§ **TASK PROMPT**
Your answer must be the full listing, reproduced exactly.

§ **INFORMATION PROVIDED**
>>>>

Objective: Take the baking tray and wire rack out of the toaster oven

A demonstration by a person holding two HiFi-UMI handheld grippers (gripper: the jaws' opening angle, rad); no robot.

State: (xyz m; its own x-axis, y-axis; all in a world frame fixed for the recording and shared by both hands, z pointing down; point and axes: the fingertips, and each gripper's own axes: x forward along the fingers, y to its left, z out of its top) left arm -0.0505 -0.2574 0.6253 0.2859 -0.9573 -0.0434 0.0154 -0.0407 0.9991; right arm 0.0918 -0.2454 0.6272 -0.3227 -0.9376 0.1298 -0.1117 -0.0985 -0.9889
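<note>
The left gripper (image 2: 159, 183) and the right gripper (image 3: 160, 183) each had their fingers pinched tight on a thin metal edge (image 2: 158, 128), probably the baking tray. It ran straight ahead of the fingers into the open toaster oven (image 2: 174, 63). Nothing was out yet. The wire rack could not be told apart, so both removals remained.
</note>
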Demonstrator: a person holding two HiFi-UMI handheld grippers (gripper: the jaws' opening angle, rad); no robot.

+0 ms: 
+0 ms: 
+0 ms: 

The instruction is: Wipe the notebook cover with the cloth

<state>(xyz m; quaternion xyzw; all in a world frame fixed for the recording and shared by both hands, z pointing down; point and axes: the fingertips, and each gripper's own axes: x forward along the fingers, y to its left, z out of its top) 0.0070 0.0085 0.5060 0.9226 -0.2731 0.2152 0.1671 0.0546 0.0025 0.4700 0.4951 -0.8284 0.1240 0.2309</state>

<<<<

§ **TASK RESPONSE**
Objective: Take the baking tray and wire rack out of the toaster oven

A demonstration by a person holding two HiFi-UMI handheld grippers (gripper: the jaws' opening angle, rad); no robot.

State: (xyz m; its own x-axis, y-axis; all in a world frame fixed for the recording and shared by both hands, z pointing down; point and axes: the fingertips, and each gripper's own axes: x forward along the fingers, y to its left, z out of its top) left arm -0.0505 -0.2574 0.6253 0.2859 -0.9573 -0.0434 0.0154 -0.0407 0.9991; right arm 0.0918 -0.2454 0.6272 -0.3227 -0.9376 0.1298 -0.1117 -0.0985 -0.9889
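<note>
The left gripper (image 2: 159, 183) and the right gripper (image 3: 160, 183) each had their fingers pinched tight on a thin metal edge (image 2: 158, 128), probably the baking tray. It ran straight ahead of the fingers into the open toaster oven (image 2: 174, 63). Nothing was out yet. The wire rack could not be told apart, so both removals remained.
</note>
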Demonstrator: a person holding two HiFi-UMI handheld grippers (gripper: the jaws' opening angle, rad); no robot.

+0 ms: 
+0 ms: 
+0 ms: 

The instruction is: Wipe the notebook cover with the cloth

<state>(xyz m; quaternion xyzw; all in a world frame fixed for the recording and shared by both hands, z pointing down; point and axes: the fingertips, and each gripper's own axes: x forward along the fingers, y to its left, z out of its top) 0.0070 0.0085 0.5060 0.9226 -0.2731 0.2152 0.1671 0.0546 0.0025 0.4700 0.4951 -0.8284 0.1240 0.2309</state>

The reply to this exercise is complete.